● **ACTIVITY**: Exactly as written, reproduce all of the entries.

● **EXTRACTED RECORDS**:
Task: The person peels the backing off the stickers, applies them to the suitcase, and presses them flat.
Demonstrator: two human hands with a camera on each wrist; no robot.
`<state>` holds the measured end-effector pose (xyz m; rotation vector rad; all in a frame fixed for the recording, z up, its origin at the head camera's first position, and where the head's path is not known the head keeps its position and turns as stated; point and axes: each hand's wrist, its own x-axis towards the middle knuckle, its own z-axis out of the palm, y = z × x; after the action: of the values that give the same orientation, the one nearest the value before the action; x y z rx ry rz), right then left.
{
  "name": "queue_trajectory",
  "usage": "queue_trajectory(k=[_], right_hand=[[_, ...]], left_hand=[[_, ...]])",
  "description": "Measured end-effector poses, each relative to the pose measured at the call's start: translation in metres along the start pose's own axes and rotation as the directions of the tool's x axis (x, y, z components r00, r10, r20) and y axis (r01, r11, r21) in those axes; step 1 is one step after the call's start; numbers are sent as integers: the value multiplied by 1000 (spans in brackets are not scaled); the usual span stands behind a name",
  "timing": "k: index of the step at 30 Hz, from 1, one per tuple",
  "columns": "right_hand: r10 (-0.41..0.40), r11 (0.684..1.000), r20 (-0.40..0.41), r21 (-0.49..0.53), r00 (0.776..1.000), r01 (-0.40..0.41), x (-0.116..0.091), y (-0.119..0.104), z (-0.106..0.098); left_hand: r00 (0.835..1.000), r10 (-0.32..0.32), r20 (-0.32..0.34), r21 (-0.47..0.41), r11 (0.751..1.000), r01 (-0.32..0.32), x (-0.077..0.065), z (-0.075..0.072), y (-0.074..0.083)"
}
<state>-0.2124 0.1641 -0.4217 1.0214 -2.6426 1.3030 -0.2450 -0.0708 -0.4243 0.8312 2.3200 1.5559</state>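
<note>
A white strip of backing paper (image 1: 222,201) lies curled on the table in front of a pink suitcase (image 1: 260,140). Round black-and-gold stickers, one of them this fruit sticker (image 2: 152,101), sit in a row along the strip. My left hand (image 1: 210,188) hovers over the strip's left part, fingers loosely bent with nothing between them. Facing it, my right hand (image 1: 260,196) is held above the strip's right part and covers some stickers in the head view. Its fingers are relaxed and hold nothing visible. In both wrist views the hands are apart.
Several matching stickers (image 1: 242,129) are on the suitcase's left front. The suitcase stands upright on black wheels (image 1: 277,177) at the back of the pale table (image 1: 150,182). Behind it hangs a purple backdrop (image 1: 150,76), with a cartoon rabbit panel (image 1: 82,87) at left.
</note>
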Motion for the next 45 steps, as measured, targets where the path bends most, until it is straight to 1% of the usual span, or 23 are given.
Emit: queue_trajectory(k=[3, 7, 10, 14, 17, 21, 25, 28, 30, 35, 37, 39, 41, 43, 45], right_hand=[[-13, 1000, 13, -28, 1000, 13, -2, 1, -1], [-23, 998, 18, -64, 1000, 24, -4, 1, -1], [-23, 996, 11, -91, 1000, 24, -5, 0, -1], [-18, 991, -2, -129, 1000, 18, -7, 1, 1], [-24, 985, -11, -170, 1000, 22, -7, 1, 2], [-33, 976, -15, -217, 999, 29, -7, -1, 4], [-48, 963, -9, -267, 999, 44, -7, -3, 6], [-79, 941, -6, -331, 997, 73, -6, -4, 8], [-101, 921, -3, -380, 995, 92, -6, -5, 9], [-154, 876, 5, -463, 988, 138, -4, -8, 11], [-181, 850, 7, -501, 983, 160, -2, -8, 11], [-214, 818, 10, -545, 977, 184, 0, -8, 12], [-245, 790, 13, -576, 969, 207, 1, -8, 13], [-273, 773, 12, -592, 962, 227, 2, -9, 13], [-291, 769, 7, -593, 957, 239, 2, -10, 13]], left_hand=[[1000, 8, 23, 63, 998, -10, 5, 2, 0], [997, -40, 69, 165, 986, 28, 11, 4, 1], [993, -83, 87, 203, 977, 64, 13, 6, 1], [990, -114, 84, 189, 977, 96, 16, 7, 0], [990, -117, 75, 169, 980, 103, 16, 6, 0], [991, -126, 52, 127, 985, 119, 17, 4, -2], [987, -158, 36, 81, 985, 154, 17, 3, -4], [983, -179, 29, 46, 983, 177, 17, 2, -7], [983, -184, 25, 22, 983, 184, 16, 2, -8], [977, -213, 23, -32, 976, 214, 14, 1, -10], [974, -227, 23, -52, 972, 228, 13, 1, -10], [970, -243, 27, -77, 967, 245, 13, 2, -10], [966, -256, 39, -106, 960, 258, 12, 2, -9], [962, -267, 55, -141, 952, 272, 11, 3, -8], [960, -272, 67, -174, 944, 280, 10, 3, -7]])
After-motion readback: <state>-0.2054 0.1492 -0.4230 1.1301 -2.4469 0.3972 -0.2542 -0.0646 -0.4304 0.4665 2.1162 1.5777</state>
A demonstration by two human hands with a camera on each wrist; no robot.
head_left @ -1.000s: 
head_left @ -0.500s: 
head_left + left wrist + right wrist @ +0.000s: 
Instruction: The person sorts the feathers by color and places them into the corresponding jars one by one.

● **REPLY TO THE TASK**:
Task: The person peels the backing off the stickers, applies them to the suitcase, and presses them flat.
Demonstrator: two human hands with a camera on each wrist; no robot.
`<state>` holds the measured end-effector pose (xyz m; rotation vector rad; all in a frame fixed for the recording, z up, its origin at the head camera's first position, and where the head's path is not known the head keeps its position and turns as stated; point and axes: each hand's wrist, its own x-axis towards the middle knuckle, its own z-axis out of the palm, y = z × x; after the action: of the values that give the same orientation, the one nearest the value before the action; x y z rx ry rz), right then left.
{
  "name": "queue_trajectory",
  "usage": "queue_trajectory(k=[_], right_hand=[[_, ...]], left_hand=[[_, ...]])",
  "description": "Measured end-effector poses, each relative to the pose measured at the call's start: translation in metres along the start pose's own axes and rotation as the directions of the tool's x axis (x, y, z components r00, r10, r20) and y axis (r01, r11, r21) in those axes; step 1 is one step after the call's start; numbers are sent as integers: the value multiplied by 1000 (spans in brackets are not scaled); the usual span stands behind a name",
  "timing": "k: index of the step at 30 Hz, from 1, one per tuple",
  "columns": "right_hand: r10 (-0.41..0.40), r11 (0.684..1.000), r20 (-0.40..0.41), r21 (-0.49..0.53), r00 (0.776..1.000), r01 (-0.40..0.41), x (-0.116..0.091), y (-0.119..0.104), z (-0.106..0.098); left_hand: r00 (0.835..1.000), r10 (-0.32..0.32), r20 (-0.32..0.34), r21 (-0.47..0.41), r11 (0.751..1.000), r01 (-0.32..0.32), x (-0.077..0.065), z (-0.075..0.072), y (-0.074..0.083)"
}
<state>-0.2124 0.1641 -0.4217 1.0214 -2.6426 1.3030 -0.2450 -0.0708 -0.4243 0.8312 2.3200 1.5559</state>
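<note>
A white strip of backing paper (image 1: 222,201) lies curled on the table in front of a pink suitcase (image 1: 260,140). Round black-and-gold stickers, one of them this fruit sticker (image 2: 152,101), sit in a row along the strip. My left hand (image 1: 210,188) hovers over the strip's left part, fingers loosely bent with nothing between them. Facing it, my right hand (image 1: 260,196) is held above the strip's right part and covers some stickers in the head view. Its fingers are relaxed and hold nothing visible. In both wrist views the hands are apart.
Several matching stickers (image 1: 242,129) are on the suitcase's left front. The suitcase stands upright on black wheels (image 1: 277,177) at the back of the pale table (image 1: 150,182). Behind it hangs a purple backdrop (image 1: 150,76), with a cartoon rabbit panel (image 1: 82,87) at left.
</note>
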Motion for the next 45 steps, as measured, targets where the path bends most, until it is straight to 1% of the usual span, or 23 are given.
Emit: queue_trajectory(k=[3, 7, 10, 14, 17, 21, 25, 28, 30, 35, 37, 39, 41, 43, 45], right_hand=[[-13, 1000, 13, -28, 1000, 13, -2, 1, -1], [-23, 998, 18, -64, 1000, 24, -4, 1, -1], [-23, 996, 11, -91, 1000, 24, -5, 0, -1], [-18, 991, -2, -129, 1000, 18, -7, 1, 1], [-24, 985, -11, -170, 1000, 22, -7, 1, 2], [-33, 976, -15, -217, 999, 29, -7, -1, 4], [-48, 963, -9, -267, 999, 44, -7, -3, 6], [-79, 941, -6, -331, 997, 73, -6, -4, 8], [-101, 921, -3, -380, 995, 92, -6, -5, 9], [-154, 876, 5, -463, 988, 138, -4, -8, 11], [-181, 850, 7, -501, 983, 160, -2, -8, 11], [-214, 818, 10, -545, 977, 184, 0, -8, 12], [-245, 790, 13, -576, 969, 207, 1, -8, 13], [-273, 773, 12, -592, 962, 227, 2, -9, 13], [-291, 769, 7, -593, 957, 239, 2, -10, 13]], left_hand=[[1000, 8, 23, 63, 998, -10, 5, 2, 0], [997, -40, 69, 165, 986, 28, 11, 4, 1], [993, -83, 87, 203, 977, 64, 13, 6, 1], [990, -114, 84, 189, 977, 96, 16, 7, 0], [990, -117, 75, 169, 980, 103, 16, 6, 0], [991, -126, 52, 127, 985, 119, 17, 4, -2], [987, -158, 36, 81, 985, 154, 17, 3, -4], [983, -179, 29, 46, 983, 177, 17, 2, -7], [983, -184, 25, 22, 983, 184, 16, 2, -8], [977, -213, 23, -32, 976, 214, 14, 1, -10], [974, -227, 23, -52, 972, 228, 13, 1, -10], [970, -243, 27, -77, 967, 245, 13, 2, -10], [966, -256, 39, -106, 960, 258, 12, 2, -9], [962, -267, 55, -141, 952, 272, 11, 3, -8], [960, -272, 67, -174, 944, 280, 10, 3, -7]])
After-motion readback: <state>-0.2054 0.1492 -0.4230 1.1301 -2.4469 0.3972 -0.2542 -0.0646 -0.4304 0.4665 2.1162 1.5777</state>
A demonstration by two human hands with a camera on each wrist; no robot.
head_left @ -1.000s: 
head_left @ -0.500s: 
head_left + left wrist + right wrist @ +0.000s: 
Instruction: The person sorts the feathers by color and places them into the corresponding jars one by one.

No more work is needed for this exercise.